Exercise brief —
Please repeat, unchanged, the lines at the top of the listing below, ending with the one that has "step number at".

Source data —

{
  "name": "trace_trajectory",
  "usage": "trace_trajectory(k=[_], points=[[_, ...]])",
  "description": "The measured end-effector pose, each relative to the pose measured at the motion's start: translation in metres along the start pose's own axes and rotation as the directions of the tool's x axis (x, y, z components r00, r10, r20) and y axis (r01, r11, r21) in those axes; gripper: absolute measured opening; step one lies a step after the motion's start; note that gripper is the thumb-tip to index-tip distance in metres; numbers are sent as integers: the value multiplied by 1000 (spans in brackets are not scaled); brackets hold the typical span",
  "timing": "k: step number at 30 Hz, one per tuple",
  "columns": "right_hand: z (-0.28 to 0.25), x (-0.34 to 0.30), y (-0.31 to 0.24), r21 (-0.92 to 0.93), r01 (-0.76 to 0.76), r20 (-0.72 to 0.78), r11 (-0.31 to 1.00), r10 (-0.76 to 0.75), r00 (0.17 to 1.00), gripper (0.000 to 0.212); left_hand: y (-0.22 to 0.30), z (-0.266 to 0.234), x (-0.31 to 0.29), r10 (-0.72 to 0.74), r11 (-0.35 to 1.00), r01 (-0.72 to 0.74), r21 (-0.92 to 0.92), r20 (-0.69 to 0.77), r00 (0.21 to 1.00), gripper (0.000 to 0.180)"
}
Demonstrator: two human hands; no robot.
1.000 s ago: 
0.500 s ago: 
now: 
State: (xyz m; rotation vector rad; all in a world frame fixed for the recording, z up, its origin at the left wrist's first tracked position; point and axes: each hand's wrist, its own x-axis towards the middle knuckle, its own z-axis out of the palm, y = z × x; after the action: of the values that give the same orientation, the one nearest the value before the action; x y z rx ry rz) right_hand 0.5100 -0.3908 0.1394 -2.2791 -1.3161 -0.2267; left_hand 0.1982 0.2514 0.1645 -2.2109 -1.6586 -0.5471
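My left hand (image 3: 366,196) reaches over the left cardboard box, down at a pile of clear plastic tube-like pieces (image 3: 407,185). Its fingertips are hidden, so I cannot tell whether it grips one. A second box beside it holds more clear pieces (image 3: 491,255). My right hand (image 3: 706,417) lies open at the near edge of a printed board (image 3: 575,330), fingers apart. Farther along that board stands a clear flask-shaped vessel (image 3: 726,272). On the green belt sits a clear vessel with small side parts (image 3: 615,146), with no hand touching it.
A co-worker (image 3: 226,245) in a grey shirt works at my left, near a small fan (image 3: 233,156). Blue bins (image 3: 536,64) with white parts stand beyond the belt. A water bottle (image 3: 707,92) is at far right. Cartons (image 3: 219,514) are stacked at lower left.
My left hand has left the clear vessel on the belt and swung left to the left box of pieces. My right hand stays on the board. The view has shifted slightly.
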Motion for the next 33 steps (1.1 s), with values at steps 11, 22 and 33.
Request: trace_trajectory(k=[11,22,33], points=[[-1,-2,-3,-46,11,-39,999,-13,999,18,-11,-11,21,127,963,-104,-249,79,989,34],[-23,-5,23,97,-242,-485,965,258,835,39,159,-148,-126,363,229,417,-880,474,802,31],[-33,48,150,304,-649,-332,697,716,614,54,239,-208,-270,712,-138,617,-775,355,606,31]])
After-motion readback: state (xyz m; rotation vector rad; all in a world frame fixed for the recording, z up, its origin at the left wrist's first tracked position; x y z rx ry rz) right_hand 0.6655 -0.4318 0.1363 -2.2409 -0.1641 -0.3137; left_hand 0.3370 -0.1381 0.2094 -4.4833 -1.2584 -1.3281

Completed exercise —
{
  "name": "trace_trajectory",
  "usage": "trace_trajectory(k=[_], points=[[_, ...]])",
  "description": "The measured end-effector pose, each relative to the pose measured at the motion's start: translation in metres along the start pose's own axes and rotation as the directions of the tool's x axis (x, y, z components r00, r10, r20) and y axis (r01, r11, r21) in those axes; gripper: absolute measured opening; step one lies a step after the motion's start; note that gripper is the thumb-tip to index-tip distance in metres; numbers are sent as integers: the value multiplied by 1000 (spans in brackets are not scaled); brackets hold the typical span",
  "timing": "k: step number at 30 Hz, one per tuple",

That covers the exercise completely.